Sharia Commodity is a commodity trading activity according to sharia principles carried out on the Commodity Exchange. Commodities traded must be of a known sort, quality, and amount, and permissible by laws and regulations.
In practice, commodity trading on the Exchange is based on sharia principles in the form of purchase and sale commodity between Commodity Traders Participants and Islamic financial institution (Commercial Participants), and between Islamic financial institution (Commercial Participants) and Islamic financial institution customers (Commodity Consumers); and in the following sales, buying and selling are carried out between Islamic financial institution customers (Commodity Consumers) and Commodity Trader Participants.
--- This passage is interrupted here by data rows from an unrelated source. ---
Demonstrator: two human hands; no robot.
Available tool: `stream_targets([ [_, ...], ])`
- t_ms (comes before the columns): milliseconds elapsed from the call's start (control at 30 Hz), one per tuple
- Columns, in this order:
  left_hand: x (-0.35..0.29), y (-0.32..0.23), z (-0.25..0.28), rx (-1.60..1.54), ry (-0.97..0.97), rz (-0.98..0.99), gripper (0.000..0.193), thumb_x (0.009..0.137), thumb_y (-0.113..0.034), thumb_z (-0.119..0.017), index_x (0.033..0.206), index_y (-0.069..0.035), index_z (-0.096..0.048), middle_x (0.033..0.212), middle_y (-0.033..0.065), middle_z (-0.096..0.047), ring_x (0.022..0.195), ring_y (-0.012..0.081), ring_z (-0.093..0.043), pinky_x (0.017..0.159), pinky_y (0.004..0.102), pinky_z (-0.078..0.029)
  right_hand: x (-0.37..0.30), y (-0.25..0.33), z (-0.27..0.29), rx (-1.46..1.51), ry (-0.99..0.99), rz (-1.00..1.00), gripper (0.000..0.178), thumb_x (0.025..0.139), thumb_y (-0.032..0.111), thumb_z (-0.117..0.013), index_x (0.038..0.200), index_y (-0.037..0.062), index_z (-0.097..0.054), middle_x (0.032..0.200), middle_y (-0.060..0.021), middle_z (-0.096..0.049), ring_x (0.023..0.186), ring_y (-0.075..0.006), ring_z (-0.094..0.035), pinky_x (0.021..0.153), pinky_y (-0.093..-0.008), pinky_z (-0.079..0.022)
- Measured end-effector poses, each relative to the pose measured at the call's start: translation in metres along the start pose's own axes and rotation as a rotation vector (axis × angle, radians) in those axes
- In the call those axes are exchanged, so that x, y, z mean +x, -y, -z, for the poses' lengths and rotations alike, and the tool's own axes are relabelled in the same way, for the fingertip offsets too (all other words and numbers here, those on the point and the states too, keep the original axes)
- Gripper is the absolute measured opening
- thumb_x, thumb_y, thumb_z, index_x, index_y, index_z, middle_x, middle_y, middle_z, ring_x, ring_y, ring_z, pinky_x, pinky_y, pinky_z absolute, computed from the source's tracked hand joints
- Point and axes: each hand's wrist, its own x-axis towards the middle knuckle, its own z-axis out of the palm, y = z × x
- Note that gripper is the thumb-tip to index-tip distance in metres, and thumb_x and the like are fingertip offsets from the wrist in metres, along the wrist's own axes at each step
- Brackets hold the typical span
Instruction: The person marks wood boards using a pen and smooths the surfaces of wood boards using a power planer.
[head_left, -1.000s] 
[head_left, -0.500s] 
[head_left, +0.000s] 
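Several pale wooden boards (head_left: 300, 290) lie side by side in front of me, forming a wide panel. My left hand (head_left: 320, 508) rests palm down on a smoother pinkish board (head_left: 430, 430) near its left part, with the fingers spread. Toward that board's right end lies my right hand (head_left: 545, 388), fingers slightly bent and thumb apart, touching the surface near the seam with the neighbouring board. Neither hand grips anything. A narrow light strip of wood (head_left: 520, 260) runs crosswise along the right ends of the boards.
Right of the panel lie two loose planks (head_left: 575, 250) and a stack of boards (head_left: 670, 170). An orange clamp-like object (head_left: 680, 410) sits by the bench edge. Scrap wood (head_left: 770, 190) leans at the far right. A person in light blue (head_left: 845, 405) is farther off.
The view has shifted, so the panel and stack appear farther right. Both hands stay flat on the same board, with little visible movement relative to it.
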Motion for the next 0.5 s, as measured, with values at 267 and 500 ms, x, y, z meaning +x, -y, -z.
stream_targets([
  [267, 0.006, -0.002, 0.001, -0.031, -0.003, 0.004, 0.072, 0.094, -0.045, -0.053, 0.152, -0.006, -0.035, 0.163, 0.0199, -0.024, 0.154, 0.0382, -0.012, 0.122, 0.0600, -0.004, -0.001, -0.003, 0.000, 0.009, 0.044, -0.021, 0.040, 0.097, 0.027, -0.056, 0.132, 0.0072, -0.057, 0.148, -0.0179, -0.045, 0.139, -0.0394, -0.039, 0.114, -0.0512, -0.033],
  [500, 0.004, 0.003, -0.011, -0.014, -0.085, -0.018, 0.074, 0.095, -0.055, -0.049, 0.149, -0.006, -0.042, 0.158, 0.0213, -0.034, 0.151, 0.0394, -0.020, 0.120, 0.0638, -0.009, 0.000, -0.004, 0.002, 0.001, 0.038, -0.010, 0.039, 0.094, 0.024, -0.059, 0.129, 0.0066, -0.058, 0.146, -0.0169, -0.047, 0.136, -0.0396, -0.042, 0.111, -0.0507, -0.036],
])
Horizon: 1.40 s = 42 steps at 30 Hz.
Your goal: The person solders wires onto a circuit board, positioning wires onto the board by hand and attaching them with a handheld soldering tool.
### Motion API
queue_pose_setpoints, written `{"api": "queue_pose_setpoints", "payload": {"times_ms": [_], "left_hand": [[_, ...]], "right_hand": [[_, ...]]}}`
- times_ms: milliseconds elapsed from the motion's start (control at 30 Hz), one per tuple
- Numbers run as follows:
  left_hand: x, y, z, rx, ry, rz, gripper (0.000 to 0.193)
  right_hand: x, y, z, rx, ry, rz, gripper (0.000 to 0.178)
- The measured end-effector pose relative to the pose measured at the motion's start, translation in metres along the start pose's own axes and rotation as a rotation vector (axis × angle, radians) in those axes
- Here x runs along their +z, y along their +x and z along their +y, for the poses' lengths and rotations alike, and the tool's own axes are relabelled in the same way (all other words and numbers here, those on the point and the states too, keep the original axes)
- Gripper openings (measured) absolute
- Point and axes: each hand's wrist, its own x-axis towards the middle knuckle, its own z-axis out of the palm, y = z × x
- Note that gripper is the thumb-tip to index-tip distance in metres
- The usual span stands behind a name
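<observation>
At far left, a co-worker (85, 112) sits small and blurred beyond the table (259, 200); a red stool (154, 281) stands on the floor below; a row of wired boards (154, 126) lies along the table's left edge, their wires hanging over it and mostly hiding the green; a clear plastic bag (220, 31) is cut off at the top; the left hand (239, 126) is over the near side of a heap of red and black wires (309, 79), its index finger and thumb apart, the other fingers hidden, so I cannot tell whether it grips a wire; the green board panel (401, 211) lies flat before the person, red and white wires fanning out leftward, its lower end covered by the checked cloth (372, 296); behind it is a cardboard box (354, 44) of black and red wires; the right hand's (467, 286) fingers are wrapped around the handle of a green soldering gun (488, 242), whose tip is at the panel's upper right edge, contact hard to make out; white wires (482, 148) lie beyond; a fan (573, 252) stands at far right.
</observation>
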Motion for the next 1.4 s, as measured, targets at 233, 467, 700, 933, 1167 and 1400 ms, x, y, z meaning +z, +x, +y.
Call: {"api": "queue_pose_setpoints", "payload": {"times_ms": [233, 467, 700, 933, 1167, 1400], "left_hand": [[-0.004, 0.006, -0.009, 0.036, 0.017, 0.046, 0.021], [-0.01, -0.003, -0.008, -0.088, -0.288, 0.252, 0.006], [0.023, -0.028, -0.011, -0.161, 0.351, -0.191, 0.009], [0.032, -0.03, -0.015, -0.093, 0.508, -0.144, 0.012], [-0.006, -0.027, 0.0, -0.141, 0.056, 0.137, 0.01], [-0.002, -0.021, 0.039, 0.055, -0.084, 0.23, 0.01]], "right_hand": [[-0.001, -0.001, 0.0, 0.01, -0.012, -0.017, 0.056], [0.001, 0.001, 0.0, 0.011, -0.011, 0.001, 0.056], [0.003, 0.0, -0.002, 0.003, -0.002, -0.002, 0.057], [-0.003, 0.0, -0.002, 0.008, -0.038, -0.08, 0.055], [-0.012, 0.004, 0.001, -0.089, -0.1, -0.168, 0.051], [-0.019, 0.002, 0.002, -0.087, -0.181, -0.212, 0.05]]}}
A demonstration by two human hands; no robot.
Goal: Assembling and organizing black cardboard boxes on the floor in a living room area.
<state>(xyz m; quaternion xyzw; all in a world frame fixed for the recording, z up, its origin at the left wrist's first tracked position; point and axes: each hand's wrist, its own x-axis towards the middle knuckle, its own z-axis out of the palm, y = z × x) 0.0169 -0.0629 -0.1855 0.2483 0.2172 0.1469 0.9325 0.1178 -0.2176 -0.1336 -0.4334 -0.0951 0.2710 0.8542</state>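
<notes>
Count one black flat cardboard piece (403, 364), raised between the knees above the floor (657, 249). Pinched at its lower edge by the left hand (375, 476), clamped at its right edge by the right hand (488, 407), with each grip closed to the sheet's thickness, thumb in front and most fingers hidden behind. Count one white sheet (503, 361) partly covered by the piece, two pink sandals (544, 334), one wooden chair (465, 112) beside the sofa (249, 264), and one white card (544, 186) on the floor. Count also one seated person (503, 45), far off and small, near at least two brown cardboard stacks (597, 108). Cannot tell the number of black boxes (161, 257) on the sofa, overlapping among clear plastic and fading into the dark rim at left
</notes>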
Currently, sharia commodity transactions on the ICDX commodity exchange serve liquidity needs for Islamic financial institutions and financing facilities for their customers.
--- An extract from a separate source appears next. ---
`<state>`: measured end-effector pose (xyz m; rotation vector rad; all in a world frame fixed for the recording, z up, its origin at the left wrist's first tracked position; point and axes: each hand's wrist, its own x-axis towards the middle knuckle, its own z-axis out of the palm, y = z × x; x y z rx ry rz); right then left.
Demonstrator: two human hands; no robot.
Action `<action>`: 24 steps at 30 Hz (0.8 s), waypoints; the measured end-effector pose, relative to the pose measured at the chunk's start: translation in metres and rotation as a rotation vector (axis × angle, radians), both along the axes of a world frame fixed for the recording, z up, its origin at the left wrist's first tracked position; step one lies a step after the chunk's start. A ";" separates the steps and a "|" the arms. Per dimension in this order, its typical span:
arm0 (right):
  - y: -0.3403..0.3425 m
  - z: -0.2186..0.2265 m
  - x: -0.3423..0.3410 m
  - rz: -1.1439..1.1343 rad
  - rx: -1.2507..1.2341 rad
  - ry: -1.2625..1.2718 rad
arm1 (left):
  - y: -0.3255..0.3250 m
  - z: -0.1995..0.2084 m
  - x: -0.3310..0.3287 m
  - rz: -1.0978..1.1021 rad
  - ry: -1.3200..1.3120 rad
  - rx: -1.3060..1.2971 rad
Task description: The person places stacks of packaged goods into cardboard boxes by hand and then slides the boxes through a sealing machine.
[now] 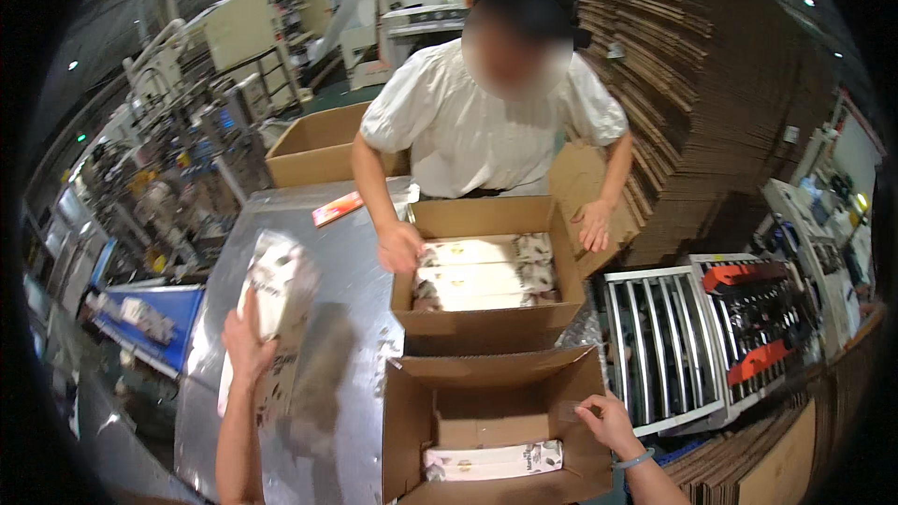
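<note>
My left hand (248, 341) is closed around a long white printed package (274, 285), partly blurred, raised above the metal table at the left. More white packaging shows beneath and beside that hand; I cannot tell whether it is a separate pack. At the right wall of the near open cardboard box (496, 369), my right hand (608, 423) has thumb and fingers pinched together. A faint see-through patch shows at its fingertips, too unclear to name. Inside this box, a white package (493, 460) lies flat near the front wall.
Across from me a person in a white top (496, 122) has hands beside another open box (486, 320) holding several white packages. An orange-red pack (338, 209) lies on the metal table (210, 411). Roller conveyor (664, 346) at right; stacked flat cardboard (692, 103) behind.
</note>
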<state>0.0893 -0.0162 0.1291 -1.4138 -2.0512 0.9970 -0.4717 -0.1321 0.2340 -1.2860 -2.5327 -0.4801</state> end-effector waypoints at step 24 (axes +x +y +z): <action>-0.028 0.046 0.012 -0.051 0.218 -0.044 | 0.073 -0.321 0.353 -1.003 -0.317 -1.072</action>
Sharia Commodity, widely known as Commodity Murabahah, were first practiced by a local Islamic bank in Saudi Arabia and subsequently followed by several Islamic financial institutions. Then, in October 2000, Saudi British Banks pioneered the practice of Commodity Murabahah banking and it was followed by Al-Jazeera bank at the end of 2002. In Saudi Arabia, The National Commercial Bank (NCB) was the first bank to issue financing products using Commodity Murabahah namely Taysir in 2000. Subsequently, Abu Dhabi Islamic Bank (ADIB) launched Al-Khair, an innovative sharia-compliant financial product based on Commodity Murabahah concept. Commodity Murabahah transactions carried out by Islamic banks in the Middle East usually use the London Metal Exchange (LME) as a trading platform for commodities.
Meanwhile, in Malaysia, Bank Negara Malaysia (BNM) issued the Commodity Murabahah Program (CMP) to facilitate investment and liquidity management in March 2007. Furthermore, on 17 August 2009, Bursa Malaysia launched the commodity trading platform “Bursa Suq al-Sila' (BSAS) to facilitate liquidity management and financing in Islamic banking. In Indonesia, Sharia Commodity referring to the DSN MUI No: 82/DSN-MUI/VIII/2011 concerning on Commodity Trading based on Sharia Principles in Commodity Exchanges by fulfilling the provisions stipulated in the fatwa.
To facilitate Islamic financial institutions in utilizing Islamic commodity instruments for liquidity management
ICDX as a Futures Exchange has obtained permission from the Commodity Futures Trading Supervisory Agency (CoFTRA) - Ministry of Trade to organize a sharia commodity murabahah market.